• Problem to solve: The whole listing below should be output again, word for word.

************

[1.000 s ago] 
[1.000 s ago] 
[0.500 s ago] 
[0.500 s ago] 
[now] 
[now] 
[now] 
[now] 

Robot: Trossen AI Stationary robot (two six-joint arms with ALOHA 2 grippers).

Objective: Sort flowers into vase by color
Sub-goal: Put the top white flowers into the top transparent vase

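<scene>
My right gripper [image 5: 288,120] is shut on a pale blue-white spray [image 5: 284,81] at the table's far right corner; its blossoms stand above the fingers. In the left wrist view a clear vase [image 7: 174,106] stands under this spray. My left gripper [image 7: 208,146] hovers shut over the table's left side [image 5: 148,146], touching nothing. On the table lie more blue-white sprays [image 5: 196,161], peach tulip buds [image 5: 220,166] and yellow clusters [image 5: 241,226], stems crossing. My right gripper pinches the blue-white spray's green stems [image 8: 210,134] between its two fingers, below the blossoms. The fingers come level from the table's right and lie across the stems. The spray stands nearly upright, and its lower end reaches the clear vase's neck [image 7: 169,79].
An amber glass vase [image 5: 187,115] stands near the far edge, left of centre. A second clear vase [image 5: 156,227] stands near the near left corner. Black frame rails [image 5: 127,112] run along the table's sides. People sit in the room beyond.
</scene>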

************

• Result of the task:
[1.000 s ago] 
[1.000 s ago] 
[0.500 s ago] 
[0.500 s ago] 
[now] 
[now] 
[now] 
[now] 

Robot: Trossen AI Stationary robot (two six-joint arms with ALOHA 2 grippers).

Objective: Sort flowers into vase by color
Sub-goal: Put the top white flowers into the top transparent vase

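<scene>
My right gripper [image 5: 288,120] is shut on a pale blue-white spray [image 5: 284,81] at the table's far right corner; its blossoms stand above the fingers. In the left wrist view a clear vase [image 7: 174,106] stands under this spray. My left gripper [image 7: 208,146] hovers shut over the table's left side [image 5: 148,146], touching nothing. On the table lie more blue-white sprays [image 5: 196,161], peach tulip buds [image 5: 220,166] and yellow clusters [image 5: 241,226], stems crossing. My right gripper pinches the blue-white spray's green stems [image 8: 210,134] between its two fingers, below the blossoms. The fingers come level from the table's right and lie across the stems. The spray stands nearly upright, and its lower end reaches the clear vase's neck [image 7: 169,79].
An amber glass vase [image 5: 187,115] stands near the far edge, left of centre. A second clear vase [image 5: 156,227] stands near the near left corner. Black frame rails [image 5: 127,112] run along the table's sides. People sit in the room beyond.
</scene>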

The exercise requires no further answer.